Prepare a 2 ½ minute presentation on your book or article review. After your presentation (which will be stopped after 2 ½ minutes whether you have finished or not) there will be a 2 ½ minute Q&A with members of your cohort and residential leader, for a total presentation of 5 minutes.

This assignment is graded Pass / Fail only. The following criteria will be used to judge your oral presentation: 

• Is it well-organised and clearly presented?
• Does it engage the audience?
• Does it provide insight for the General Manager or entrepreneur?
• Does it articulate lessons for you or your organisation?

Here you find an example of a book review:

What Don Quixote Can Teach Managers and Entrepreneurs


Miguel de Cervantes. 2003. Don Quixote. HarperCollins Publishers, New York. Translated by Edith Grossman. 


Reviewed by J. Peter Murmann

When I first encountered Don Quixote, I thought that a manager or entrepreneur could not possibly learn anything from this lunatic Spaniard. But on reflection I realized that Don Quixote provides some valuable insights into leadership and the challenge of dealing emotionally with the uncertainties inherent in any new venture.

Let me briefly summarize the book:

Alonso Quixano, an unmarried retired country gentleman, has become addicted to reading fictional accounts of chivalrous knights who allegedly secured peace, justice, and prosperity for medieval society and were rewarded with great social prestige and extraordinarily beautiful maidens.
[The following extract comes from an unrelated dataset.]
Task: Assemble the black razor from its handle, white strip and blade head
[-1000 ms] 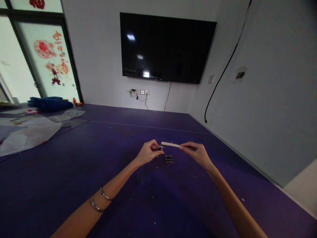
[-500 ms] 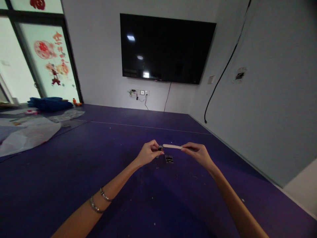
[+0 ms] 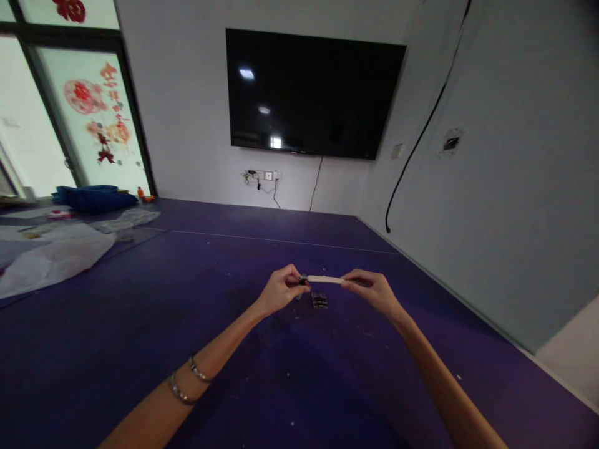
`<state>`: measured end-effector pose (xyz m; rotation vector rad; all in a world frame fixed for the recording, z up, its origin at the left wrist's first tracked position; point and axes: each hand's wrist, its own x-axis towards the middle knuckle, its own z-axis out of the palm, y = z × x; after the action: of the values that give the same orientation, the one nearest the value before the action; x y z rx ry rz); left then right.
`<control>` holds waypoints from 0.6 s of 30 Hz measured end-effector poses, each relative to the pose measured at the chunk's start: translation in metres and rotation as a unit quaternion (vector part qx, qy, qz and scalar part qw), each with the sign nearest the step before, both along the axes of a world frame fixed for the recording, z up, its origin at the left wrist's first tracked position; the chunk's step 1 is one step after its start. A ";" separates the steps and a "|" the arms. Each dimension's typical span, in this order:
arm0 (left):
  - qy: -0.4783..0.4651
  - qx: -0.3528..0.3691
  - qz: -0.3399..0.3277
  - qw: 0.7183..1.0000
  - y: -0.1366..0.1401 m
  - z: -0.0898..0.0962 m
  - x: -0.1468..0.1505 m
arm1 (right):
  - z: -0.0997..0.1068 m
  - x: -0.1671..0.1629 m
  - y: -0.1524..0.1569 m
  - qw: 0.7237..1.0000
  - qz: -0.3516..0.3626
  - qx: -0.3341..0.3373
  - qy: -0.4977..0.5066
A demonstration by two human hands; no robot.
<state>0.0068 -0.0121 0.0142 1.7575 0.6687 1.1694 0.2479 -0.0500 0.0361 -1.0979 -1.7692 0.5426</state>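
Observation:
A thin, pale, slightly bent strip (image 3: 325, 279) spans the gap between my two hands above the purple floor. My left hand (image 3: 279, 290) pinches a small dark, metallic-looking piece (image 3: 303, 279) that meets the strip's left end. Whether the two are joined is too small to tell. The strip's right end sits between the thumb and fingers of my right hand (image 3: 369, 288). Just below the strip lies a small flat black object (image 3: 319, 300) with lighter marks. Another small greyish thing (image 3: 298, 297) shows partly under my left fingers.
Clear plastic sheeting (image 3: 60, 255) and a folded blue cloth (image 3: 96, 197) lie on the floor (image 3: 224, 380) at the left. A black cable (image 3: 421, 134) hangs along the right wall. Ahead, a television (image 3: 316, 93) is mounted above wall sockets (image 3: 268, 176).
The pale strip has tilted slightly and now looks flatter, its left end a little lower. Both hands keep their hold in nearly the same place.

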 end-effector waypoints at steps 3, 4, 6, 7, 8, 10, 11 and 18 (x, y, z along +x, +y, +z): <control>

Not realizing these knight tales are fictional, he commits himself to fight the evils in his native land by becoming a knight-errant, renaming himself Don Quixote. The book documents his adventures that invariably lead to failure and ridicule. Except for his neighbor Sancho Panza, who becomes Don Quixote’s squire, everybody realizes that Don Quixote is mad.  His imagination transforms the real world into the fantasyland of a medieval knight:  His castle is a commonplace inn, his ladylove—a peasant woman once met many years ago. The invading armies are flocks of sheep. The giants he attacks are just windmills.
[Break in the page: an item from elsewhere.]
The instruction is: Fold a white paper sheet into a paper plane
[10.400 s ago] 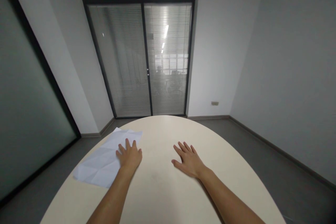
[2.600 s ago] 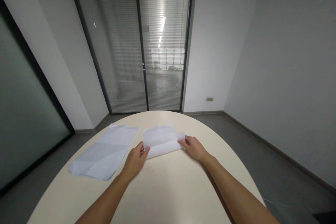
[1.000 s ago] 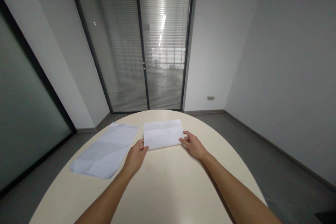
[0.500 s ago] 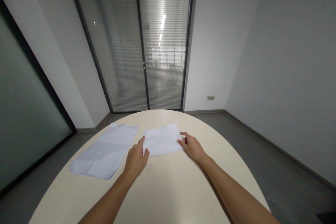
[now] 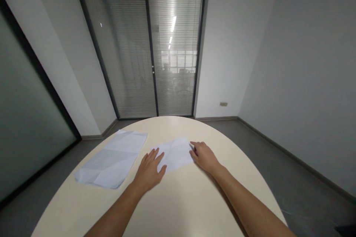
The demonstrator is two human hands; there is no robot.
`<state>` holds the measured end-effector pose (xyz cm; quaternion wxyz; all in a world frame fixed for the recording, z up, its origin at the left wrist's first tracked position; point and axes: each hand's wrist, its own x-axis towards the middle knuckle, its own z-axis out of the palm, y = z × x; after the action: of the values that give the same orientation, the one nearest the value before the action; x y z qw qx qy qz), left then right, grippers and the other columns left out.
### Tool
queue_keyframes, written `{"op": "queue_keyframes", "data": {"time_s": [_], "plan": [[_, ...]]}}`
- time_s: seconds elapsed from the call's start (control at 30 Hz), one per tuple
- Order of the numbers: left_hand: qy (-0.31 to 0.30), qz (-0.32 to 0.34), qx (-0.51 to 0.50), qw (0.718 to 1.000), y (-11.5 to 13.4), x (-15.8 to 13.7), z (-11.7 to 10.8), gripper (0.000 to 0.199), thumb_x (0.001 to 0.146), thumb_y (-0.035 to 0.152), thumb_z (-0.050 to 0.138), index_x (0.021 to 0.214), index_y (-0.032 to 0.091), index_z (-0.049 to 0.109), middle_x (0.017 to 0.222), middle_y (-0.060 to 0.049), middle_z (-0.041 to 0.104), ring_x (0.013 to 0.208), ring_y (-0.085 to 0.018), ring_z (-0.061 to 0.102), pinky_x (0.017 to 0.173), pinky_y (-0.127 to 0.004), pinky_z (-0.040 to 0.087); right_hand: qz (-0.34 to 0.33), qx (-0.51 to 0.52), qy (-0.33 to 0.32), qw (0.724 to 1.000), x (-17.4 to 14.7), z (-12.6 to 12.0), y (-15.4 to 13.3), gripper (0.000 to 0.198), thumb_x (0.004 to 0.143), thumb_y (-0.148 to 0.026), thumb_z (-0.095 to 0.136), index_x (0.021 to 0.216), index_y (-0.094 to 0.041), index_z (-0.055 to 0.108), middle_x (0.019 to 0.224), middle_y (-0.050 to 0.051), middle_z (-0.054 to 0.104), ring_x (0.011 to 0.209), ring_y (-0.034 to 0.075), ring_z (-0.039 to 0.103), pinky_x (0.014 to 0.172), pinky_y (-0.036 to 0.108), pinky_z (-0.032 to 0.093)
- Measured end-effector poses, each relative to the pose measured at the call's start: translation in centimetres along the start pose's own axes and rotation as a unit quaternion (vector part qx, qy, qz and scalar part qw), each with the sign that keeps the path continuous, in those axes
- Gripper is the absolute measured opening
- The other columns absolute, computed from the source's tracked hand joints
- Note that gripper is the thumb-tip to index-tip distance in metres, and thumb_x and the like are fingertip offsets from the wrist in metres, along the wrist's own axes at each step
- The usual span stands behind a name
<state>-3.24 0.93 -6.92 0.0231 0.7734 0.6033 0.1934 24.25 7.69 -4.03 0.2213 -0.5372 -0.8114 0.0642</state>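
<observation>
A small white sheet of paper (image 5: 176,153) lies in front of me in the middle of the round table, slightly blurred. My left hand (image 5: 149,170) is open over its left edge, fingers spread and thumb apart, palm down. At the right edge of the sheet is my right hand (image 5: 205,158), its thumb and curled fingers closed on the paper while the index finger points forward. The undersides of both hands are hidden.
Larger creased white sheets (image 5: 114,159) lie on the left of the cream round table (image 5: 178,207). Beyond the table's far edge stand glass doors with blinds (image 5: 175,81). A wall socket (image 5: 223,104) is low on the back wall.
The small sheet has come slightly toward me. My left hand has opened its fingers and shifted a little right and nearer. My right hand has barely moved.
</observation>
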Motion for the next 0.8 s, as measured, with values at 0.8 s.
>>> {"op": "queue_keyframes", "data": {"time_s": [0.8], "plan": [[-0.107, 0.069, 0.025, 0.992, 0.3, 0.0, -1.0, 0.06, 0.095, 0.052, 0.047, 0.151, 0.031, 0.039, 0.163, -0.004, 0.027, 0.151, -0.029, 0.022, 0.122, -0.058, 0.012, 0.007, -0.016, -0.174, 0.985, 0.1, 1.8, -1.6, 0.087, 0.093, -0.076, 0.026, 0.158, -0.019, 0.024, 0.165, 0.008, 0.014, 0.153, 0.031, 0.008, 0.122, 0.053, 0.005]]}}
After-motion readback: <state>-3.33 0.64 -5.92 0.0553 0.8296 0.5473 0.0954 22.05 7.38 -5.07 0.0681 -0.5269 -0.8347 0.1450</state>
There are two main lessons in the book: one for leaders and one for entrepreneurs.

A great vision is not sufficient to be successful. Without a good grasp of reality, you cannot make vision come true.  But when you are an ultra-realist as Sancho is, you cannot inspire anyone to follow you.  Don Quixote is able to lead and later keep Sancho from defecting in the wake of constant setbacks precisely because Don Quixote has no doubt that his vision is right and that they will succeed in the end. Sancho cannot take over this leadership role from Don Quixote because he lacks the ability to imagine a different future.  Therefore, to become effective leaders we also need to cultivate the imagination. When I help organizations develop their leadership, I will put more emphasis on the need to recruit skills to imagine a new future as well as skills to develop and execute the current strategy. Those skills don’t need to coincide in the same person.
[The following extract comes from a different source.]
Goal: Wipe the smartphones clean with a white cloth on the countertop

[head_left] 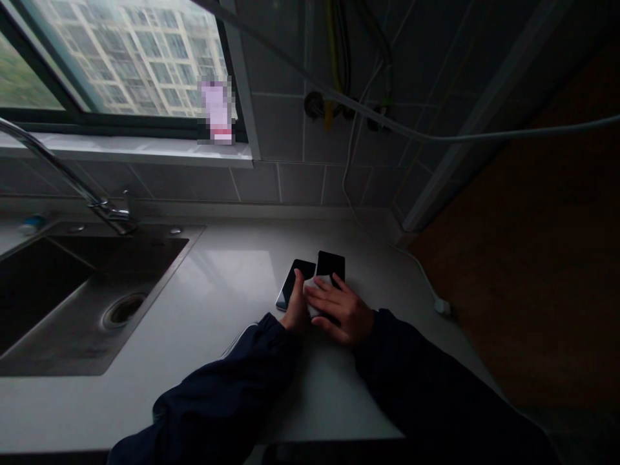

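Note:
Two black-screened phones are at the middle of the counter. My left hand point(295, 307) grips the right-hand phone point(332, 263) by its left edge; the thumb points up and the other fingers are hidden. My right hand point(341, 310) lies across the screen of that phone, its fingers pressing a white tissue or cloth point(310, 284) against the glass. The second phone point(289, 289), with a silver edge, lies on the counter just left of my left hand, partly covered by it.
A steel sink point(159, 271) with a chrome faucet point(113, 216) lies to the left. A white cable point(416, 258) runs down the wall to a plug point(442, 307) near the counter's right edge. Another cable point(465, 137) hangs across above. A blurred-out pink item point(217, 113) stands on the windowsill.

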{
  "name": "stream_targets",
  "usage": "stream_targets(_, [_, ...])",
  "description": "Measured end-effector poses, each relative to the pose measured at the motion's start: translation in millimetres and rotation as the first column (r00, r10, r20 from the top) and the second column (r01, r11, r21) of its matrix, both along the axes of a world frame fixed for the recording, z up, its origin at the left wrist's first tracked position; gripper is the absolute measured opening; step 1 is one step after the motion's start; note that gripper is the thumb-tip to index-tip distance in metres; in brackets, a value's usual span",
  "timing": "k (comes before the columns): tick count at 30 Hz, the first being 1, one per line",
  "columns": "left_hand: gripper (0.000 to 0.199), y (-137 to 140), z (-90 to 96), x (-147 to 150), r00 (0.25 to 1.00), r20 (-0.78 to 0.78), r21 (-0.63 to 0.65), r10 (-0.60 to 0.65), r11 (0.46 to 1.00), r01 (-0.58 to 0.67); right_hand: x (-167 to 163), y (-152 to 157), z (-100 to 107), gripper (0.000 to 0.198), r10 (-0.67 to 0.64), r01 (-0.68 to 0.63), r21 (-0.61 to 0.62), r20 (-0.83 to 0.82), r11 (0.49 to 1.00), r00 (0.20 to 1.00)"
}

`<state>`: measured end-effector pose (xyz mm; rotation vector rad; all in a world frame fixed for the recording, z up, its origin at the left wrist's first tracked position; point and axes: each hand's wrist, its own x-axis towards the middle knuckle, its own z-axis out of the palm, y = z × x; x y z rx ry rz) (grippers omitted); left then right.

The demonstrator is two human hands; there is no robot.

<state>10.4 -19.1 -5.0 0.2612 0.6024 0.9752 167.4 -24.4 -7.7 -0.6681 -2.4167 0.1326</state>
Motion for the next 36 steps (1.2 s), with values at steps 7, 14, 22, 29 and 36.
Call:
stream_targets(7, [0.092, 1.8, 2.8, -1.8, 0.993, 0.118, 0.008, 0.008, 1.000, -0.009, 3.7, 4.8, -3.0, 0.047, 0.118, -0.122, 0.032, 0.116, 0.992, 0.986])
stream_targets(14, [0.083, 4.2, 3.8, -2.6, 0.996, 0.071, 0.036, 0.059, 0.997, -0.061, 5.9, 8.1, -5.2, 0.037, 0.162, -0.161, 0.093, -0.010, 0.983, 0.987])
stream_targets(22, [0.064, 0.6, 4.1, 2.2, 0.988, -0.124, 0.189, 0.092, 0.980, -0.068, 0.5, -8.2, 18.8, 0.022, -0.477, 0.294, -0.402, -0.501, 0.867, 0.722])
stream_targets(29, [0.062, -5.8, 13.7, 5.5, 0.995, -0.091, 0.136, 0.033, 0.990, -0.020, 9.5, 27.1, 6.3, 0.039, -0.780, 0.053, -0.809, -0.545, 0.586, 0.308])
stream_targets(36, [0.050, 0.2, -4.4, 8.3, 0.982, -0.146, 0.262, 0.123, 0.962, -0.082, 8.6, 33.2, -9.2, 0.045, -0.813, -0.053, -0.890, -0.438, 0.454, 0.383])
The second key insight from the book for me is that we can deal much better with failure when we take on a job because we truly want to spend our lives in this line of work. Failure will almost certainly occur in some form for entrepreneurs, and in this book, Don Quixote repeatedly fails as a knight-errant.  Someone with little commitment to their work would perceive these setbacks as a reason to abandon the quest, but Don Quixote simply sees them as the cost of becoming who he wants to be.  As entrepreneurs, we had better not start a new business just for the money! When I recruit people in my organization for important jobs, I need to make sure that they are not doing it just to increase their paychecks.